The maximum price reached 6,7 million either by credit card or blipay. These two values don’t differ much so let’s focus on the maximum payment value. The maximum payment value of the delivered transactions with credit card reaches 13 million while blipay reaches only 7 million. These transactions’ information is as follows:

(i) Max. Payment Value: 13,664,080
Product Category: fixed telephony
Price: 1,680,000
Shipping cost: 28,010
Quantity: 8

(ii) Max. Payment Value: 7,274,880
Product Category: fixed telephony
Price: 1,790,000
Shipping cost: 28,720
Quantity: 4

Both transactions are paid directly with only one payment installment (pay all at once). Based on (i) and (ii), it is hard to conclude that the blipay limit is around 7 million. Perhaps, the user in the transaction (ii) uses blipay instead of credit card and so for the user on the transaction (i). Hence, I conclude that blipay might have a limit but in this case, limit is not the problem.
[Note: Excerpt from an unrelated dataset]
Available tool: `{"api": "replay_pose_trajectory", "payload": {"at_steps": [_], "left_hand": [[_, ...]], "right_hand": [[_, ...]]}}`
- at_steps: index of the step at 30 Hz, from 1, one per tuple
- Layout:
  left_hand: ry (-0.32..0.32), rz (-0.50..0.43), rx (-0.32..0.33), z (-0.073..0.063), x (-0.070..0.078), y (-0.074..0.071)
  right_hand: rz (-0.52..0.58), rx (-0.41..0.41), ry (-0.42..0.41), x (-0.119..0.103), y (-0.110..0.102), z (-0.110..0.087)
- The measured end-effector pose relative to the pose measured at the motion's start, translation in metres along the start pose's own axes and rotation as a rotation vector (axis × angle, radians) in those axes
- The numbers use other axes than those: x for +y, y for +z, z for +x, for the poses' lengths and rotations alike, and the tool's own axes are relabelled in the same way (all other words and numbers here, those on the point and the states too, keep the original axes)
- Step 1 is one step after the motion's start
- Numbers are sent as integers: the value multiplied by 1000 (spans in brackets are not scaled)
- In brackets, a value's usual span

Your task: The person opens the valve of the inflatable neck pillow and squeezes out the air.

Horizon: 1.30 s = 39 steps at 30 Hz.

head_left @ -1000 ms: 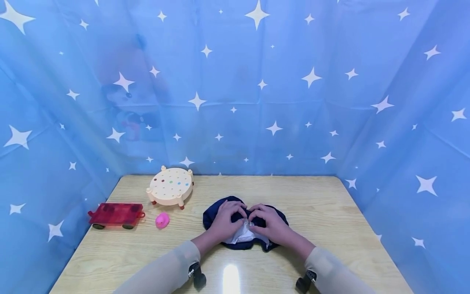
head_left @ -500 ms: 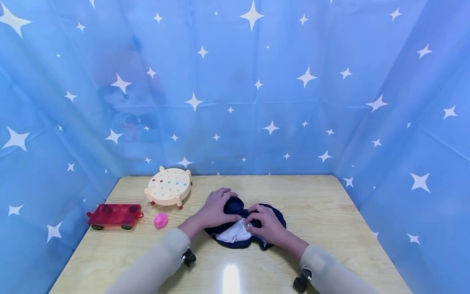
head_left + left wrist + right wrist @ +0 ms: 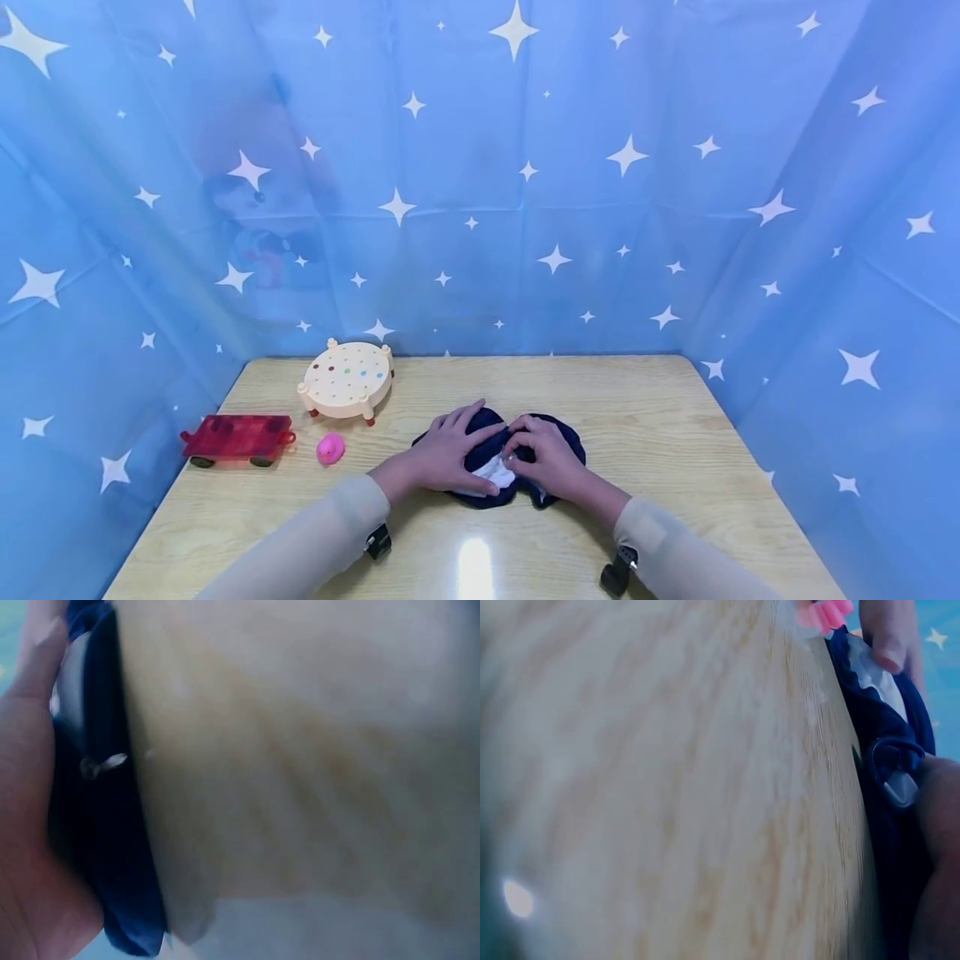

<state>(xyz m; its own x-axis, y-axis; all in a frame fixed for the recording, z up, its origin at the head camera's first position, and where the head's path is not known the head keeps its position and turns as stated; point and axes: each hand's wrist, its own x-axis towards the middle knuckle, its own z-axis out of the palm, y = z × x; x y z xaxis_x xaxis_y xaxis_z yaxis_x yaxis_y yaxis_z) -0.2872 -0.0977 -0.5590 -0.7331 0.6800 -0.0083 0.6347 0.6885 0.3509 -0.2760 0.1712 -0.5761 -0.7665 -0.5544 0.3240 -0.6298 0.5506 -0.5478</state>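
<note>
A dark blue cloth item point(image 3: 486, 423) with a zip lies bunched on the table, its white inside point(image 3: 495, 473) showing through the opening. My left hand point(image 3: 441, 457) rests over its left part with fingers spread, thumb along the white material. On the right side, my right hand point(image 3: 553, 458) has curled fingers and pinches the cloth near the middle of the opening. In the left wrist view a metal zip pull point(image 3: 112, 761) hangs at the cloth's edge. The right wrist view shows the blue edge point(image 3: 877, 712) with white inside it. Both palms hide parts of the cloth.
To the left are a pink rubber toy point(image 3: 330, 448), a clear red toy wagon point(image 3: 238, 437) with dark wheels, and a cream round stool-like toy point(image 3: 348, 379) with short legs. A blue star-patterned curtain point(image 3: 480, 167) borders the wooden table point(image 3: 637, 392).
My left hand left the middle of the opening, moved left onto the cloth's upper left side, then spread over it and the white inside. The right hand has stayed nearly in place.
</note>
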Motion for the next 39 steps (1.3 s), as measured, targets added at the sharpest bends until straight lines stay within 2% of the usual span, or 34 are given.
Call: {"api": "replay_pose_trajectory", "payload": {"at_steps": [14, 26, 33, 39], "left_hand": [[-32, 114, -22, 3, 4, 6], [-44, 174, -31, 5, 5, 9], [-46, 202, -34, 6, 6, 8], [-53, 235, -34, 7, 7, 9]], "right_hand": [[7, -14, 13, -1, -1, 1], [-19, 15, -25, 2, 0, 1], [-11, 8, -15, 1, 0, 2], [-9, 59, -79, 13, 7, 0]]}}
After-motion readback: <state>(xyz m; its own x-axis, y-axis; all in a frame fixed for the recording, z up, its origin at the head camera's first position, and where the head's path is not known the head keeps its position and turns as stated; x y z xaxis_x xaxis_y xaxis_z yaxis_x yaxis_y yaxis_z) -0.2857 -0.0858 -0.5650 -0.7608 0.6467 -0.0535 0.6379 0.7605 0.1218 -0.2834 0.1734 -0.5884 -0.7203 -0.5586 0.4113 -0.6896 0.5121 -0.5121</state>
Speaking of payment installment, a new question comes across: Does blipay offer payment installment? Some people might be interested in installments to avoid paying a huge cost at a time. Since the blipay competitor is credit card, I will be comparing these two payment methods again.

Credit card installment count

There are buyers that use credit card choose to pay with one installment (pay directly during the checkout). However, others might also prefer to pay with more than one installment. If I compare the number of transactions with one payment installment towards the number of transactions with more than one payment installment, most Blibli buyers use the credit card because of the availability to pay with more than one payment installment (32.59%: 67.41%).

Blipay installment count

Now, let’s see the blipay installment count.

All blipay users choose one payment installment. In my opinion, it is not that they choose one payment, but there is no more than one payment installment option. Logically, buyers have to pay the exact amount of price when paying with an e-wallet.

On the other hand, some buyers might be interested in more than one installment. Therefore, what if blipay also offers payment installments? The payment value is divided into the number of installments the buyer decides during the checkout and it will automatically charge the blipay fund each month (for instance: two installments will charge the blipay this month and the next month). This method is also known as ‘pay later’.

I have recommended an idea to increase the blipay usage, but how many Blibli users have actually used blipay?

The percentage of users for each payment method

Once again, the percentage of credit card users is much greater than blipay users. To get more attention, I highly recommend that new blipay users should receive special offers (everybody loves discounts!).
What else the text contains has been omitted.